Sometimes 'where' things evolved is as interesting as how they evolved. We all know that the domestic dog – from Chihuahuas to Great Danes – evolved from the wolf. But until now it was thought that it was wolves in Asia that evolved into our beloved pets and companions. But new genetic analysis carried out at UCLA suggests they came from the Middle East – which is where domestic cats also came from.

In a planet as well studied as ours, it's sometimes surprising to find there's lots of plants and animals that we haven't yet discovered. In the far north of Mozambique is one such.

2010 is the International Year of Biodiversity and continuing with our reports on the richness and range of animals and plants we share our planet with. Science in Action reporter Sue Broom travelled to Mozambique, where many plants that grow there are new to science and have not yet been classified. Local and international scientists have recently been exploring for the first time the remote northern parts of the country, bringing back specimens for closer examination.
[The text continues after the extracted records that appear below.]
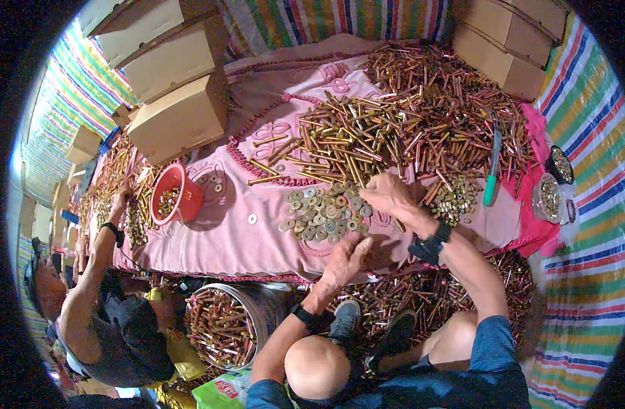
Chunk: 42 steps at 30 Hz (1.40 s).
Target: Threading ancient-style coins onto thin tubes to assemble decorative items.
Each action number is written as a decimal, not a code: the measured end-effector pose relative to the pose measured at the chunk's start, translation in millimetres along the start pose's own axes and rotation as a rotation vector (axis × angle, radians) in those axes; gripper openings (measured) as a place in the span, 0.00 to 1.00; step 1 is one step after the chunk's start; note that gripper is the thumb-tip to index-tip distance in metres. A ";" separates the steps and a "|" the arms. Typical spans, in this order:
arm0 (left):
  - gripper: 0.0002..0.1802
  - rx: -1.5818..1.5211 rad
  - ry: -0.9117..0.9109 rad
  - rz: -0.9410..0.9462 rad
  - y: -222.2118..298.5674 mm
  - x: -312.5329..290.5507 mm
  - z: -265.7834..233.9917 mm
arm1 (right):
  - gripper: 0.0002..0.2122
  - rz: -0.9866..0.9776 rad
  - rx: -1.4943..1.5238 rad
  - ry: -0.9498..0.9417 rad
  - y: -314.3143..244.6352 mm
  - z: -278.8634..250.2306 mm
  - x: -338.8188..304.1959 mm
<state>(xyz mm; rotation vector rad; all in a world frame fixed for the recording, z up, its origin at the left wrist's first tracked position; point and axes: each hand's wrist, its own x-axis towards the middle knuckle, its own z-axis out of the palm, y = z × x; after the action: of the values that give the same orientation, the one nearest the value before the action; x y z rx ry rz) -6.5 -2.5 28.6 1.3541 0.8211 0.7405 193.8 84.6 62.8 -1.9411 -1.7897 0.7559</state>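
The right hand [392,196] was at the right edge of the washer pile [322,215], the left hand [346,260] at its near edge; whether either was closed on something, I could not tell. The step seemed to be gathering washers, so the next move probably called for a fine pinch. Beyond the pile lay long bolts [353,136]

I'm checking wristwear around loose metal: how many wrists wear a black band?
3: the wearer's left wrist, low in the picture; the wearer's right wrist, right of the washers; a co-worker's wrist, far left. Others may be hidden.
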 end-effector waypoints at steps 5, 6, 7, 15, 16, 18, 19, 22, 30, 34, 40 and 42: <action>0.18 -0.158 0.169 0.046 5.2 7.3 3.5 | 0.15 -0.135 0.256 -0.151 2.9 -7.2 -67.7; 0.17 -0.159 0.168 0.033 1.6 5.5 0.0 | 0.16 -0.163 0.250 -0.223 2.1 -4.7 -78.4; 0.16 -0.162 0.168 0.022 -2.2 4.4 -3.6 | 0.17 -0.191 0.194 -0.276 0.9 -3.2 -85.0; 0.07 0.074 0.207 0.218 -5.6 5.5 3.5 | 0.13 -0.031 0.040 0.035 -4.4 3.5 -58.5; 0.08 0.092 0.224 0.215 -5.8 5.3 4.5 | 0.12 -0.168 -0.009 0.173 2.0 11.1 -53.7; 0.08 0.120 0.254 0.203 6.0 4.2 15.4 | 0.12 -0.327 -0.057 0.343 21.2 26.9 -45.6; 0.09 0.182 0.276 0.241 2.7 4.2 17.5 | 0.11 -0.356 -0.050 0.370 25.3 31.1 -45.0; 0.10 0.371 0.359 0.359 -10.0 1.1 9.9 | 0.09 -0.149 0.140 0.159 9.2 26.1 -45.8; 0.08 0.464 0.350 0.349 -19.3 -0.9 7.8 | 0.13 0.159 0.975 -0.311 -5.5 -16.2 -76.9; 0.10 0.457 0.305 0.396 -27.3 6.5 12.3 | 0.14 0.165 1.003 -0.414 -18.9 -15.7 -86.7; 0.09 0.378 0.323 0.425 -43.8 8.4 7.3 | 0.15 0.204 0.992 -0.370 -24.8 -9.3 -87.3; 0.10 0.335 0.289 0.390 -36.3 5.9 9.2 | 0.15 0.213 0.986 -0.327 -20.8 -10.5 -87.8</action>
<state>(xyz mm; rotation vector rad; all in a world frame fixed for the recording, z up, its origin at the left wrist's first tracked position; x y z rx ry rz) 4.0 -5.4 -7.8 1.7628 0.9490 1.1602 180.9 0.5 94.7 -1.3569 -0.9882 1.6977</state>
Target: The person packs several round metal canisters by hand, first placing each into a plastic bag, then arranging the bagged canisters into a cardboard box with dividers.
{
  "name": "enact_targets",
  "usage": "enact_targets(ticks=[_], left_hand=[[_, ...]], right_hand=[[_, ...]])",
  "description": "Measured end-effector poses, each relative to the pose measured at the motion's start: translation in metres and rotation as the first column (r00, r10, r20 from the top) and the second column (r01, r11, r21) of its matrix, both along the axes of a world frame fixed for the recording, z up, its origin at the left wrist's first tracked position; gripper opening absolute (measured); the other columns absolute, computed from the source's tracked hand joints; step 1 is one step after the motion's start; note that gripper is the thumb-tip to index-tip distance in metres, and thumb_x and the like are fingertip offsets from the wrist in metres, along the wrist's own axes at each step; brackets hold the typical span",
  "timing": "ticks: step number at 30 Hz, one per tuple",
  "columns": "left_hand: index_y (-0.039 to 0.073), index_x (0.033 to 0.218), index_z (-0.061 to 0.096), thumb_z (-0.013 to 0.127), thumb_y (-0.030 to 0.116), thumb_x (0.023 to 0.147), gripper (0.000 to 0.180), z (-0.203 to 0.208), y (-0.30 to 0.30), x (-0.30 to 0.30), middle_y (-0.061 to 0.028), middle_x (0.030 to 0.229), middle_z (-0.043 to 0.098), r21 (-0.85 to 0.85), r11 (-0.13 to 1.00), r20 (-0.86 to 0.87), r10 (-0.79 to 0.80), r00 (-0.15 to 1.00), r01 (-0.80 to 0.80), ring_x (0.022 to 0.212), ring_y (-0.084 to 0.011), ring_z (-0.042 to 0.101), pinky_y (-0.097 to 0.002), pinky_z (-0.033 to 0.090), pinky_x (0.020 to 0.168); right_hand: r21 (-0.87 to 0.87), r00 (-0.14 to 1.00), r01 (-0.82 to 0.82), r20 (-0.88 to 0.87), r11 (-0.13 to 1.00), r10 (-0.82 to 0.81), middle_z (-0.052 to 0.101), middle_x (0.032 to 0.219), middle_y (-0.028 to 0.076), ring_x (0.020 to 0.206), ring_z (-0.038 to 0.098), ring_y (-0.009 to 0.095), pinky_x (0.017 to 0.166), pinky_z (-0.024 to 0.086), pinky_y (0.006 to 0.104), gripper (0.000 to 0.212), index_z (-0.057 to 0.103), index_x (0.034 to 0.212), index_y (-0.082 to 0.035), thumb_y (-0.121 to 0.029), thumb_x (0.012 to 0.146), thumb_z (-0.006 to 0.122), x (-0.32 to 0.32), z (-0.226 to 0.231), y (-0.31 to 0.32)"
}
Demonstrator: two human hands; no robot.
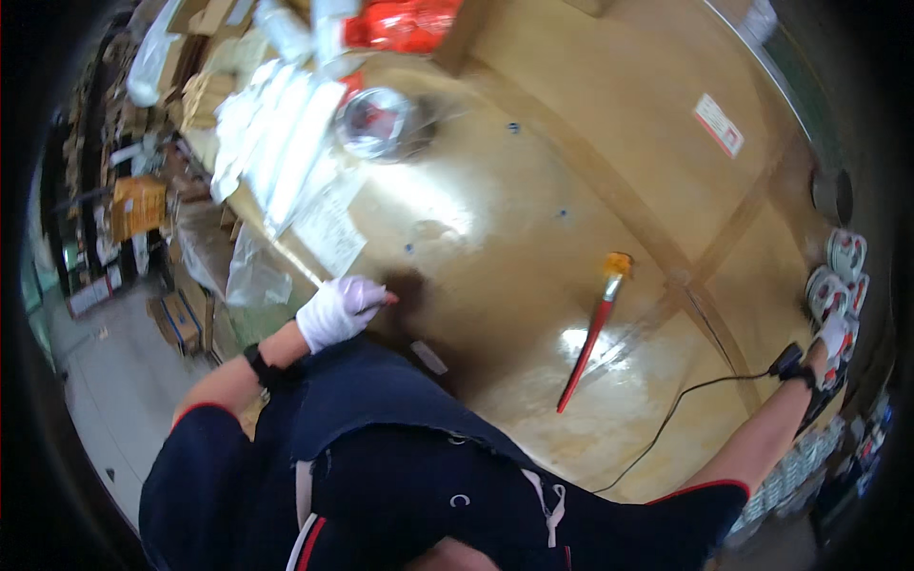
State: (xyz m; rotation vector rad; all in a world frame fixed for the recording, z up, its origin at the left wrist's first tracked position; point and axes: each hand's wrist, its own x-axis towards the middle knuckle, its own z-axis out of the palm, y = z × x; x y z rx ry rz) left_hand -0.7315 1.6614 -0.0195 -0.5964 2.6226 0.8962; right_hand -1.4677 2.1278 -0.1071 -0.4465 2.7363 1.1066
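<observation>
My left hand (pixel 333 314), in a white glove with bare fingertips showing, is over the near left edge of the brown table. Its fingers are curled together, and whatever they may hold is hidden. My right arm stretches to the table's far right edge. There my right hand (pixel 834 335), also gloved in white, is at a group of white-and-red round parts (pixel 826 290); its fingers blend into them and cannot be made out. Between the hands lies a brush (pixel 592 343) with a long red handle and yellowish bristles.
A roll of clear tape (pixel 376 124) sits near white wrapped bundles (pixel 276 143) and a printed sheet (pixel 328 233) at the left. Red plastic packs (pixel 405 24) lie at the back. A black cable (pixel 678 404) crosses the right side. Cartons (pixel 176 319) stand on the floor.
</observation>
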Motion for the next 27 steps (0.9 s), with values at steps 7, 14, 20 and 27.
enact_targets(ticks=[7,14,20,27], left_hand=[[0.010,0.102,0.060,0.062,0.010,0.085,0.018,-0.016,-0.057,0.077,-0.0113,0.090,0.063,-0.358,0.877,-0.089,0.310,0.947,-0.321,0.084,-0.0320,0.062,-0.0416,0.052,0.074],[0.008,0.119,0.056,0.056,0.006,0.083,0.036,-0.040,-0.191,0.128,-0.0164,0.111,0.060,-0.506,0.719,-0.386,0.305,0.871,-0.476,0.105,-0.0351,0.058,-0.0437,0.047,0.090],[0.009,0.112,0.059,0.057,0.018,0.089,0.025,-0.074,-0.234,0.122,-0.0151,0.103,0.061,-0.592,0.798,-0.144,0.028,0.989,-0.109,0.098,-0.0333,0.059,-0.0432,0.048,0.086],[0.005,0.095,0.060,0.059,0.027,0.090,0.023,-0.093,-0.244,0.129,-0.0147,0.093,0.063,-0.219,0.781,-0.511,0.419,0.750,-0.585,0.087,-0.0340,0.061,-0.0441,0.049,0.080]], right_hand=[[-0.840,0.981,0.054,-0.057,0.540,-0.187,0.071,0.092,0.014,0.083,0.066,0.024,0.077,0.051,0.0360,0.033,0.067,0.107,-0.002,-0.026,0.084,0.062,0.118,0.005,0.042],[-0.891,0.943,0.262,0.319,0.371,0.101,0.061,0.066,0.006,0.063,0.054,0.013,0.063,0.048,0.0318,0.012,0.059,0.073,-0.002,-0.009,0.065,0.066,0.405,0.126,-0.157],[-0.912,0.910,-0.059,0.119,0.407,0.398,0.060,0.064,0.016,0.061,0.059,0.029,0.061,0.048,0.0388,0.024,0.056,0.066,-0.002,-0.016,0.064,0.074,0.544,0.126,-0.236],[-0.663,0.938,-0.170,0.119,0.729,0.326,0.065,0.084,0.019,0.082,0.064,0.037,0.072,0.053,0.0460,0.028,0.067,0.087,-0.002,-0.023,0.069,0.069,0.627,0.089,-0.278]])
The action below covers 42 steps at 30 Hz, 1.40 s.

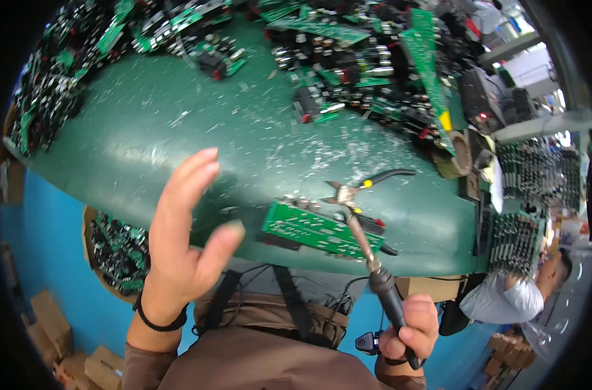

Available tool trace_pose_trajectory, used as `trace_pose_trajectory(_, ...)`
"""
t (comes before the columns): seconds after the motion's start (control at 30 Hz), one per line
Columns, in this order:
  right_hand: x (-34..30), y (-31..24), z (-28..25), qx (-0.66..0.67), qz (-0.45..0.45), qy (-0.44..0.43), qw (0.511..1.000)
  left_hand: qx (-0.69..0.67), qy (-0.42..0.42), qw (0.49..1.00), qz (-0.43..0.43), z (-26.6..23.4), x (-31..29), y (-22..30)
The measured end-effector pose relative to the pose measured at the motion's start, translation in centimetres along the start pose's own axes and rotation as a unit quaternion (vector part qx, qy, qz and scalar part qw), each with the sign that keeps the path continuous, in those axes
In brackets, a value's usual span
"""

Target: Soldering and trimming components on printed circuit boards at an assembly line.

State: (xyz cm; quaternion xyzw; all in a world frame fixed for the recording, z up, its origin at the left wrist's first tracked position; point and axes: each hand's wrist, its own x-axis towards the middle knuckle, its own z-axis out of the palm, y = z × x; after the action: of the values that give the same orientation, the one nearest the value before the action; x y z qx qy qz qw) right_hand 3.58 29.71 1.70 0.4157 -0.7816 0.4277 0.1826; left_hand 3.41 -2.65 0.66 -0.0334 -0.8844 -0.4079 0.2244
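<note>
My right hand point(411, 330) is closed around the black handle of a soldering iron point(388, 296). Its metal shaft points up and left, and the tip crosses over the right part of a green circuit board point(315, 229). That board lies solder side up near the table's front edge, with components under it. My left hand point(188, 224) is raised to the left of the board, fingers and thumb apart, holding nothing. Just behind the board lie black-handled cutting pliers point(348, 194) with jaws spread; the board and iron partly hide them.
Heaps of circuit boards point(348, 62) line the green table's point(179, 130) far side. Clipped bits litter its surface. A box of boards point(119, 253) stands below at left. At right are a round holder point(455, 156), stacked boards point(516, 244) and a seated person point(510, 299).
</note>
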Motion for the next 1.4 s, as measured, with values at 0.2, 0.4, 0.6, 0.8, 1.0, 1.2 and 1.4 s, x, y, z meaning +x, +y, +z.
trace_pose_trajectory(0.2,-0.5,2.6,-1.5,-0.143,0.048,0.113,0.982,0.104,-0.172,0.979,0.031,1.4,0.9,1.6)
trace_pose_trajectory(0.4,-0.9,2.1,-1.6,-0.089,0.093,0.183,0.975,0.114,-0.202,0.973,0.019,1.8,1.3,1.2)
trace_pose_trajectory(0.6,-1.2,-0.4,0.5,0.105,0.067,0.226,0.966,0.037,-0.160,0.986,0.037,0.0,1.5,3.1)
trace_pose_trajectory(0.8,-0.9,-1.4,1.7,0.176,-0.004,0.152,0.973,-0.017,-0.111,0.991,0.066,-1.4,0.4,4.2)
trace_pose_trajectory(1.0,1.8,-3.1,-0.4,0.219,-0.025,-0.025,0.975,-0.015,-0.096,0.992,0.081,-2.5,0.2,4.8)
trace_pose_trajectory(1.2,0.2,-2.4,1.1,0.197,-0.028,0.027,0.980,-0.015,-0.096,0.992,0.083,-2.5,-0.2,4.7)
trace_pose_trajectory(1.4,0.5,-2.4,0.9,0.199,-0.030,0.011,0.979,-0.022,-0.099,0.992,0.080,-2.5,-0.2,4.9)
The British Council's 'Darwin Now' project has been on the road for a year, with conferences and a travelling exhibition in more than 50 countries. Now it has come to Amman in Jordan; a county with high standards of science education but also widespread and deeply held Islamic religious beliefs. So how does Darwin's theory of evolution by natural selection fare in a faith-based society? Martin Redfern went along to the opening debate at the University of Jordan in Amman to find out.